The Greens have accused Labor of joining Peter Dutton in a race to the bottom on blaming migrants for a housing crisis they didn’t cause. The proposal has been previously widely criticised by economists and housing experts.
"Whenever house prices go up, and affordability deteriorates, we come back to this idea of banning foreign investment. But at the end of the day, it really doesn't do anything to help affordability.” (CoreLogic head of research Eliza Owen)
Labor’s proposal, which copies the Liberals, is to ban foreign investor purchases of established properties for two years. On the latest reportable data only 34% of the 5360 properties foreign investors purchased in the 2022/23 financial year were established properties. This means Labor and the Liberals’ proposal would only affect about 0.3% of all property purchases in Australia per year - or 1,800 of the roughly 670,000 property purchases in Australia in a single year.
Conversely in the last year alone, domestic investors have purchased at least 192,000 properties based on ABS bank lending data, more than 100 times the number of homes targeted by Labor and Dutton’s plan.
When Peter Dutton first announced this policy in 2024, Labor’s Treasurer Jim Chalmers rightly criticised the policy as “not thought through” and too small to make a difference. Now, under pressure following three years of failing to meet the scale of the housing crisis, Labor are desperately adopting Peter Dutton’s policies to distract from the real causes of the housing crisis.
Lines attributable to Max Chandler-Mather MP, Greens spokesperson for Housing and Homelessness:
“Dutton and Labor are insulting the intelligence of Australians, pretending like this will do anything to help fix the housing crisis.”
“The proposal would only affect about 0.3% of all property purchases in Australia per year - or 1,800 of the roughly 670,000 property purchases in Australia in a single year.

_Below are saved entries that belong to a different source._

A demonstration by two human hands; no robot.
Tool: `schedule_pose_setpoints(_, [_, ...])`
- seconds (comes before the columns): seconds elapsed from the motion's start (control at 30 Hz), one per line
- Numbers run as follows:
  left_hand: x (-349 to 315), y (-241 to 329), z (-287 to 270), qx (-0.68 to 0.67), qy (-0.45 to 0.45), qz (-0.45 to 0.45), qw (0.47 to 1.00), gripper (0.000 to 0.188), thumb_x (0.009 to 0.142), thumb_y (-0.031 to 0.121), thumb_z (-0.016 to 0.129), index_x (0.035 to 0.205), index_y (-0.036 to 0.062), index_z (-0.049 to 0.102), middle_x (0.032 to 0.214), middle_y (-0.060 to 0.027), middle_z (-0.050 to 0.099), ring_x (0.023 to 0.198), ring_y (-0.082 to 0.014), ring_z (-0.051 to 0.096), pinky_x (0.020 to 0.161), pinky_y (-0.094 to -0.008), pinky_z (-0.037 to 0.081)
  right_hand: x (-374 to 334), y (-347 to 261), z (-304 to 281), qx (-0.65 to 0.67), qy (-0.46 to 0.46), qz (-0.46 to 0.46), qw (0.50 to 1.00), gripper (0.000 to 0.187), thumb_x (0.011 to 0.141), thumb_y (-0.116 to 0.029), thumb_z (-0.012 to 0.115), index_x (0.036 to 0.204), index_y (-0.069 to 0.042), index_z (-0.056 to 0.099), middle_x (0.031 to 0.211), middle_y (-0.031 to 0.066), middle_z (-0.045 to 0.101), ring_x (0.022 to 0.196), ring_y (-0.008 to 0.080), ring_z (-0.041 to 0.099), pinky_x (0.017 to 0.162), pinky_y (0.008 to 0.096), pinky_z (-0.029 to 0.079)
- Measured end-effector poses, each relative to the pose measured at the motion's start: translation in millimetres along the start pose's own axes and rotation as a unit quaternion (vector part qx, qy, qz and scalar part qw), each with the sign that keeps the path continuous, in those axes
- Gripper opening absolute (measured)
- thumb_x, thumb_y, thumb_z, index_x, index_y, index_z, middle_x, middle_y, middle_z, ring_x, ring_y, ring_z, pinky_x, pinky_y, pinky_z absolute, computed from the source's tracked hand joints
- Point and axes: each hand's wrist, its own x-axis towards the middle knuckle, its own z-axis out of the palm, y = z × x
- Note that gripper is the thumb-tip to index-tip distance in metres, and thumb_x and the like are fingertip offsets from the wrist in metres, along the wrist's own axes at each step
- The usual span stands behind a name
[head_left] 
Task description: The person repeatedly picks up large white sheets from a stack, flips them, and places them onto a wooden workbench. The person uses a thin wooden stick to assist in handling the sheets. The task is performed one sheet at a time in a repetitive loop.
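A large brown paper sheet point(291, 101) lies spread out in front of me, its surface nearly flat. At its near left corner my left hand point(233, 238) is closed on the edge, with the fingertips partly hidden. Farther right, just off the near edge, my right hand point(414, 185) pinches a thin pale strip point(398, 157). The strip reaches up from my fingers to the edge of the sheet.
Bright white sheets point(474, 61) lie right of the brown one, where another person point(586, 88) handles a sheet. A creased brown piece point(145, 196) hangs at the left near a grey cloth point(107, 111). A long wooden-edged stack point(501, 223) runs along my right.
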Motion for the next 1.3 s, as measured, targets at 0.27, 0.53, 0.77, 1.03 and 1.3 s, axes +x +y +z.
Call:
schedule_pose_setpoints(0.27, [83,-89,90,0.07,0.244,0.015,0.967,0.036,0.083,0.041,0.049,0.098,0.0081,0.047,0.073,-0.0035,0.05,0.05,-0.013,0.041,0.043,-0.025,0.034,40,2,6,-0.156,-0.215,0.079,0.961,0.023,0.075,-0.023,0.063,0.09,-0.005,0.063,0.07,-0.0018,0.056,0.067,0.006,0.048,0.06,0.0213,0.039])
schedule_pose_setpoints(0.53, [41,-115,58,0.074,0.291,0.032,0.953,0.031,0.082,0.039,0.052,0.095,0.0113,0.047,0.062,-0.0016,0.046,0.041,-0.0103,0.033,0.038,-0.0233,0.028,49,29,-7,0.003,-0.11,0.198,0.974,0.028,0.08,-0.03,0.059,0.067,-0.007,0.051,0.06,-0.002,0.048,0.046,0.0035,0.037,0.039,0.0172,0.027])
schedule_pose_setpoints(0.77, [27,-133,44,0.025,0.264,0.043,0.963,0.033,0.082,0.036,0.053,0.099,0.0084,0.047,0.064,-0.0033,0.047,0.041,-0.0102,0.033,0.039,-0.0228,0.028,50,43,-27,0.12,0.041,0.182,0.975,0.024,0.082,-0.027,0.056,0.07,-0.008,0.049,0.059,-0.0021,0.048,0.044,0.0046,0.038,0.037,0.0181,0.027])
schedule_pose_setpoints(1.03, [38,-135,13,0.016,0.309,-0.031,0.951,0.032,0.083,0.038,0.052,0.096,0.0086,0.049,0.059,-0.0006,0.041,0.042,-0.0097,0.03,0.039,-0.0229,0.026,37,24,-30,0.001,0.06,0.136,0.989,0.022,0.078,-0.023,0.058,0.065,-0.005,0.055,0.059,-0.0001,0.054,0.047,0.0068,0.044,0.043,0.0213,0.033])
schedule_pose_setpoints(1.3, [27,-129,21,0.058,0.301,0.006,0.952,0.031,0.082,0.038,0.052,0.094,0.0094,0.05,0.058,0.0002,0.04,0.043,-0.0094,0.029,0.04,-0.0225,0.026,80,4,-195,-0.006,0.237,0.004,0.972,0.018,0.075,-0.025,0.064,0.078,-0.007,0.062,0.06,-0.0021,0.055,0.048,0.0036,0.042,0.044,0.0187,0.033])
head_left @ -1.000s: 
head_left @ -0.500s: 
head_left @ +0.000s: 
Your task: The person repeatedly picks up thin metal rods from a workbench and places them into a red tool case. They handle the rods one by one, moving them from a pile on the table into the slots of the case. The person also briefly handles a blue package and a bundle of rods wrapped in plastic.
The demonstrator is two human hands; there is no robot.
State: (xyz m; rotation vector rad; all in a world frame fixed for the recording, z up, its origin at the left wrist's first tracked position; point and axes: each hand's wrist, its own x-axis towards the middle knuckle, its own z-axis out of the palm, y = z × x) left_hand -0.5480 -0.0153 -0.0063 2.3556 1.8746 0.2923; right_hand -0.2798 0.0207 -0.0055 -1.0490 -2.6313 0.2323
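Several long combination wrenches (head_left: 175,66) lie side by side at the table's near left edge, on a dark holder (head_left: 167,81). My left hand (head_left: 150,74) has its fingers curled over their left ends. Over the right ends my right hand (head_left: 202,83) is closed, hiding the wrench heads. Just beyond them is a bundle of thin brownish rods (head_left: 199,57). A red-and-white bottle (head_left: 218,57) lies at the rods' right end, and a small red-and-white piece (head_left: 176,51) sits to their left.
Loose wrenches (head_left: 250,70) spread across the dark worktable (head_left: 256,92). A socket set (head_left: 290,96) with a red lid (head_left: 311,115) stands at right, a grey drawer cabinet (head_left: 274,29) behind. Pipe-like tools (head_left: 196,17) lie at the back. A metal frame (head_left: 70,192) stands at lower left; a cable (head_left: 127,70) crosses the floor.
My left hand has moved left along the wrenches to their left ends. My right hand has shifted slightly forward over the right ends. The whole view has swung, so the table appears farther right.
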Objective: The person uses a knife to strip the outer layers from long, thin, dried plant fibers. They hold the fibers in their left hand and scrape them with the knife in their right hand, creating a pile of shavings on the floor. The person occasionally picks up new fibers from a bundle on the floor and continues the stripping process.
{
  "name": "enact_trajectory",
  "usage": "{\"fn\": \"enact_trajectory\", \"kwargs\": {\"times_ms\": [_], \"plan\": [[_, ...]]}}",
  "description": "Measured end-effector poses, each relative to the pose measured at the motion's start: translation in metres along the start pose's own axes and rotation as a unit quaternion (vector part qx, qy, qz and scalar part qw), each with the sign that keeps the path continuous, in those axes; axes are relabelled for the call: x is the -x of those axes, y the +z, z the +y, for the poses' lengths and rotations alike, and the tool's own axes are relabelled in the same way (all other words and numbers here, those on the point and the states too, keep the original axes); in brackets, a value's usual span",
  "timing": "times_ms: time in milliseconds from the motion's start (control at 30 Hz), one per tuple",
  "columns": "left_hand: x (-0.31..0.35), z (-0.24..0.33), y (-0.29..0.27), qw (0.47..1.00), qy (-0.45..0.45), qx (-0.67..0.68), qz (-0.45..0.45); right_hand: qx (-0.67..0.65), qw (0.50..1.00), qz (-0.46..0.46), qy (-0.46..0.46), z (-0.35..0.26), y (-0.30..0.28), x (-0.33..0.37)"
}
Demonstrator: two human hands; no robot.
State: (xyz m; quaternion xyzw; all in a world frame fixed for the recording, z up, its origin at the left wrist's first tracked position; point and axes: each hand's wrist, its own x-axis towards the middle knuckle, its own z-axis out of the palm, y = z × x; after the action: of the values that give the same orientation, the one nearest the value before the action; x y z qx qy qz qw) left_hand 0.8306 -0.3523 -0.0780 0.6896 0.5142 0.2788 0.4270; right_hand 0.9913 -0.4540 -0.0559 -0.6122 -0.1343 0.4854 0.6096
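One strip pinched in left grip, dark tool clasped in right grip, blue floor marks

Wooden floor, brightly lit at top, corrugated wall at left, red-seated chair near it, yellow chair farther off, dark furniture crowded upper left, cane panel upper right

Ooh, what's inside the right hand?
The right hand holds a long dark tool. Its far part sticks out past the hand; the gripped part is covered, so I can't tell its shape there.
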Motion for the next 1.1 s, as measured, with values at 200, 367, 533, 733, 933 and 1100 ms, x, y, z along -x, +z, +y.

In contrast, domestic property investors purchased at least 192,000 properties.”
“All Dutton wants to do is protect the financial interests of wealthy developers and banks by mimicking Trump and scapegoating migrants with policies like this, so it beggars belief that Labor would copy him.”
“The way to stop Dutton bringing his Trump style politics to Australia is to take him on, not agree with him.”
“Compared to this Dutton brainfart of a policy, even modest changes to negative gearing and the capital gains tax discount for investors with multiple homes would see 770,000 renters move into home ownership.”
“What today shows is the only way we are fixing the housing crisis is if we keep Dutton out, but ensure we have Greens in the balance of power to push Labor to take real action on the housing crisis, like phasing out negative gearing and building public housing the way real leaders like Whitlam used to.”